At the end of the post are typical misclassified images of my validation set. You will see that they are probably not the cleanest images of the dataset. By introducing transformations to produce similar dirty images during the training, we would likely improve the model. Such transformations could be: zoom, noise, blurring, bigger rotations. Elongated images would be solve as explained in the previous sections.

20149
small head, dark head
20550
very elongated image
21246
many small cats
21859
Schrodinger’s cat
21899
Very blurred image
22107
Tricky posture
21663
Really too far from the training data distribution (composed of natural images!).
20609
hide the head with your finger and try to guess if it is a dog or a cat…

Engineering speed up

This post is not about how to accelerate the convergence of the training (reduce the number of epochs) but about reducing the overhead in the training dataflow. Discussions with César have been particularly profitable.

Memory

First of all, the dataset is too big to be loaded entirely on the GPU, so this is not an option.

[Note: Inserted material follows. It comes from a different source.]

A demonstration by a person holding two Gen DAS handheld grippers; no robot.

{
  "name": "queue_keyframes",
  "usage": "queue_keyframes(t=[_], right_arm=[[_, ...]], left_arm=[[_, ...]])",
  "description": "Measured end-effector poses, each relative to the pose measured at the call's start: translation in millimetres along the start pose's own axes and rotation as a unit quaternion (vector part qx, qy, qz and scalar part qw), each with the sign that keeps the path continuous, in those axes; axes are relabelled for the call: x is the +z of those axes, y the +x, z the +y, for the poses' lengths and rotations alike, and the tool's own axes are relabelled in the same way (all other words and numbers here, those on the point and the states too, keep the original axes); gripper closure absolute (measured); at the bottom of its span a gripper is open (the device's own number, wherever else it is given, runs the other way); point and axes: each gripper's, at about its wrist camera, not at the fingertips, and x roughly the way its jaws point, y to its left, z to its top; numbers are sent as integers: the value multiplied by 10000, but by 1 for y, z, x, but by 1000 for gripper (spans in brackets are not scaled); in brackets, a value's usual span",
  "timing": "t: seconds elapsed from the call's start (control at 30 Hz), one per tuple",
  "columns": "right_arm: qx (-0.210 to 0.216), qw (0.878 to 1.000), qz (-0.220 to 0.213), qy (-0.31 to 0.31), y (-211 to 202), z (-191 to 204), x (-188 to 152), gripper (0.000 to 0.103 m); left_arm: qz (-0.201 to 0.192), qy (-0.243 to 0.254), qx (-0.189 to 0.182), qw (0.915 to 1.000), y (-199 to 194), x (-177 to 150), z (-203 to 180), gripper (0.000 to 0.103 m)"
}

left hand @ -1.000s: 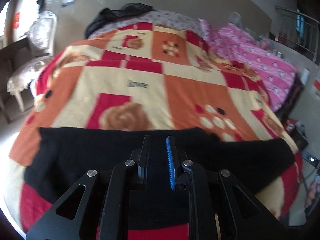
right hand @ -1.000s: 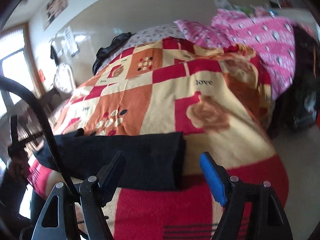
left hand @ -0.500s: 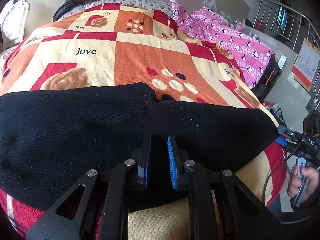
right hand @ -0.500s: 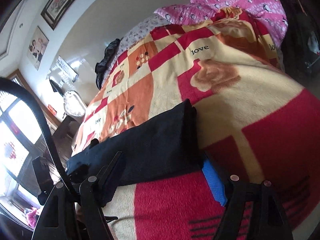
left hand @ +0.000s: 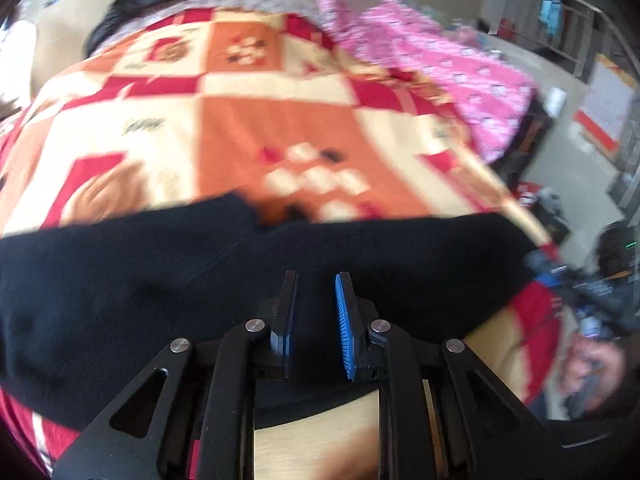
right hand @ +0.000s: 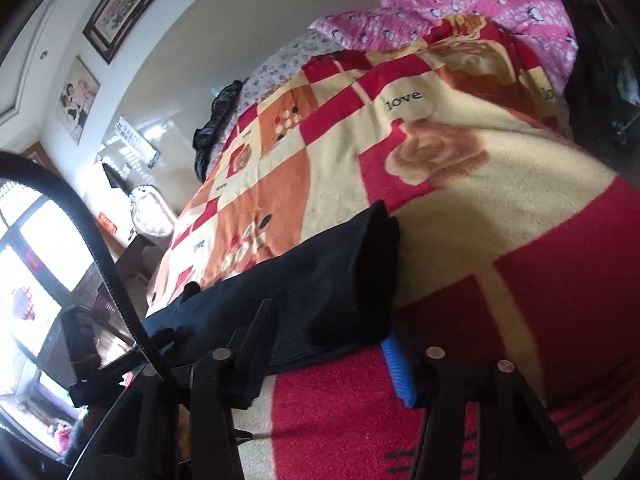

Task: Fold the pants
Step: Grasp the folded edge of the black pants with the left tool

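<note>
Since half a second ago the left wrist view has tipped back, showing more of the bed blanket (left hand: 248,120), now smeared by motion blur. Black pants (left hand: 120,280) lie across the near edge of the bed, a band from 9 to 3 o'clock in that view. Left claw (left hand: 316,320) sits over the cloth with a narrow gap between its pads; whether it pinches fabric I cannot tell. Right claw (right hand: 328,348) is spread wide around the folded end of the pants (right hand: 320,292), whose cloth hides the tip of the blue pad (right hand: 398,372). At 4 o'clock in the left view a blurred hand (left hand: 592,372) is hard to make out.
</note>
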Motion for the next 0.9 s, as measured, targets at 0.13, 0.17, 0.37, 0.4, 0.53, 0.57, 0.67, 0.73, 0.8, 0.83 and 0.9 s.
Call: queue_keyframes(t=[0.13, 0.17, 0.37, 0.4, 0.53, 0.57, 0.67, 0.73, 0.8, 0.83, 0.9], right_arm=[[-96, 9994, -248, 234, -6, -9, -3, 72], [-134, 9992, -311, 224, -7, -9, -2, 73], [-731, 9913, -354, -1036, -1, 24, -1, 90], [-829, 9877, -399, -1261, -2, 31, -3, 90], [-1243, 9662, -617, -2172, -4, 61, -10, 91], [-1316, 9612, -645, -2338, -3, 67, -12, 91], [-1438, 9424, -666, -2946, 4, 87, -21, 92], [-1489, 9312, -671, -3260, 9, 97, -28, 92], [-1518, 9268, -616, -3379, 15, 101, -32, 92], [-1496, 9295, -628, -3311, 15, 100, -31, 92], [-1450, 9395, -623, -3041, 13, 94, -26, 92]], left_arm=[[154, -84, -870, 9961, 12, 35, -35, 81], [316, -202, -1104, 9932, 21, 44, -43, 72], [1779, -1010, -2591, 9439, 101, 94, -103, 61], [1875, -923, -2475, 9461, 109, 100, -112, 61], [2285, -873, -2409, 9392, 128, 107, -134, 61], [2402, -817, -2386, 9374, 132, 106, -138, 61], [2404, -490, -2271, 9425, 126, 107, -146, 61], [2322, -179, -2031, 9511, 119, 107, -149, 61], [2338, 107, -1851, 9544, 116, 105, -153, 61], [2284, 102, -1821, 9563, 113, 105, -151, 61], [2083, -50, -1877, 9599, 109, 105, -142, 61]])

Until now, I was reading the hdf5 file, loading the next batch on the RAM, processing it with data augmentation and then loading it on the GPU. However, reading the hdf5 file and loading the data on the RAM at each minibatch takes a lot of time. Loading the entire dataset in RAM yields a big speed up but is only possible if you have more than 12GB (has to store the model as well).

Multiprocessing

Doing intensive data augmentation can significantly slow down the experiments as it quickly becomes the bottleneck. Instead of using a single thread on a single CPU core, it seems natural to parallelise the data augmentations on several cores of the CPU. The best option I have found so far uses the python multiprocessing library. One core does the IO while the others preprocess batches independently and store the resulting batches in a queue that is watched by the IO process.

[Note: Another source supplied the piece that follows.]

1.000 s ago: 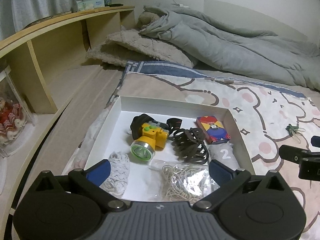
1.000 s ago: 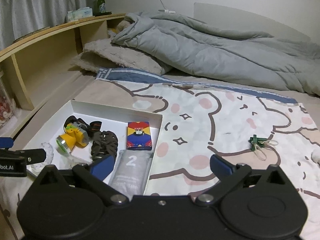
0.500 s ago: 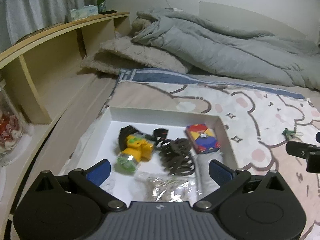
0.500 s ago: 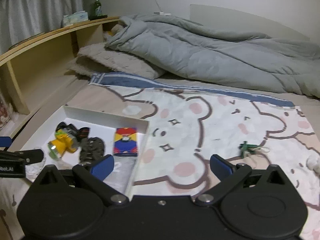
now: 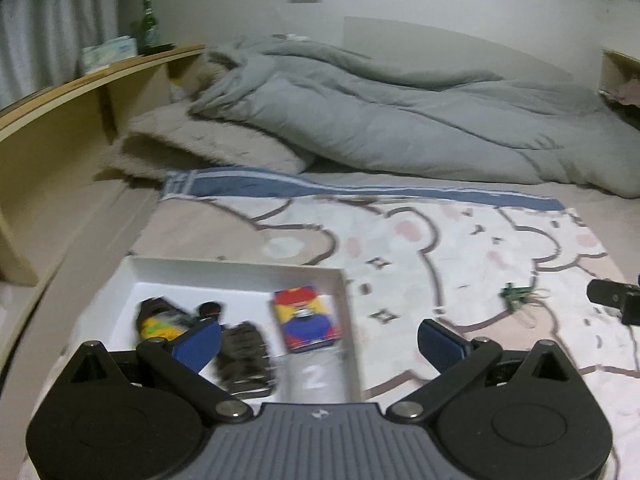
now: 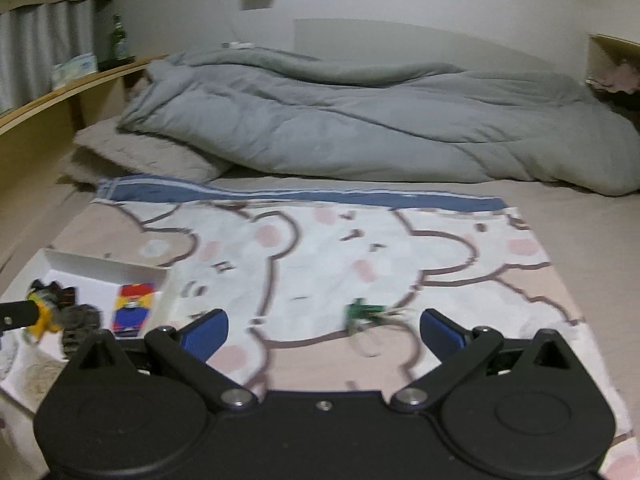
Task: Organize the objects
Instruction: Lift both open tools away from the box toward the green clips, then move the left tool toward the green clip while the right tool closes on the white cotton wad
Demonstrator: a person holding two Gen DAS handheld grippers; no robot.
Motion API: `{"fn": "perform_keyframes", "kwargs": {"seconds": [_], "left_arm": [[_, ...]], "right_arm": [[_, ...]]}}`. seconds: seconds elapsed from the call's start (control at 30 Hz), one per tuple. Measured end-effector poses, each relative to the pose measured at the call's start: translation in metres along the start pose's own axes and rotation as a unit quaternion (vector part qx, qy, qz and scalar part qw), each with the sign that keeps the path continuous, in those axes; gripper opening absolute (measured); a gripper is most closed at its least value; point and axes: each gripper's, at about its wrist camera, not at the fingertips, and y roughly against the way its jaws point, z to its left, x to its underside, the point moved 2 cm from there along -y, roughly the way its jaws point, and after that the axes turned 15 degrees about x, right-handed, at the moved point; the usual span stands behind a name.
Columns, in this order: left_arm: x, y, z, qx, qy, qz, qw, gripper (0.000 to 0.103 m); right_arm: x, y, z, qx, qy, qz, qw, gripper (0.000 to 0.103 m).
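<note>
A white tray [image 5: 240, 270] lies on the bed's cartoon blanket. It holds a yellow headlamp [image 5: 160, 326], a dark hair claw [image 5: 244, 356], a colourful card box [image 5: 306, 322] and a grey packet marked 2 [image 5: 314, 378]. The tray also shows at the left of the right wrist view [image 6: 108, 268]. A small green item with loops [image 6: 366, 314] lies loose on the blanket, just ahead of my right gripper [image 6: 322, 330], which is open and empty. It also shows in the left wrist view [image 5: 516, 294]. My left gripper [image 5: 320, 340] is open and empty above the tray's right side.
A grey duvet [image 6: 360, 120] and a beige pillow [image 6: 144, 156] lie at the back of the bed. A wooden shelf [image 5: 60, 120] runs along the left, with a green bottle [image 5: 149, 26] and a tissue box [image 5: 110, 52] on top.
Both grippers have swung to the right and drawn back. The tray has slid left in both views and the green item now lies centred ahead of my right gripper. Both stay open.
</note>
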Motion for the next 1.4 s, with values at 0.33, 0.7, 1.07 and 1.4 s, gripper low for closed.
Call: {"fn": "perform_keyframes", "kwargs": {"seconds": [0.33,0.7,1.07,1.4], "left_arm": [[-0.012,-0.032,-0.065,0.033,-0.036,0.013,0.9987,0.103],[-0.021,-0.056,-0.129,0.107,-0.041,-0.007,0.9934,0.103],[-0.022,-0.099,-0.164,0.138,-0.110,-0.009,0.9842,0.103],[-0.019,-0.158,-0.169,0.125,-0.102,-0.005,0.9868,0.103]], "right_arm": [[-0.008,-0.033,-0.077,0.047,-0.043,0.004,0.998,0.103],[-0.003,-0.065,-0.146,0.128,-0.110,0.006,0.986,0.103],[0.010,-0.123,-0.195,0.204,-0.100,0.039,0.973,0.103],[0.015,-0.181,-0.197,0.207,-0.119,0.071,0.969,0.103]]}}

I encountered several difficulties:
– if you have several processes, they can not read the same hdf5 file. A solution is to create as many copies of the hdf5 as processes. The advantage of this method is that the RAM is not heavily used. The disadvantage is that you read many hdf5 files in parallel, which has a lot of overhead.
– The processes have separate memory spaces. Therefore if you have the whole dataset in memory, the processes will create their own copies if you are not careful. Python multiprocessing allows to have numpy arrays in shared memory for all the processes but our dataset has variable size images and thus, they can not fit in a big numpy array (in a list instead). The other solution is to give to each process only the part of the dataset they will process. This is what I do now, you just have to be careful with the indices especially if you permute the data every time.

Unfortunately, with Theano, we can not load asynchronously batches on the GPU while the GPU is running.

Speedup in practice

Loading the entire dataset in RAM and parallelizing the creation of the batches yield a significant speedup especially when there is a lot of data augmentation (in particular rotations, which are quite expensive). For some experiments, I have a speedup of nearly x4.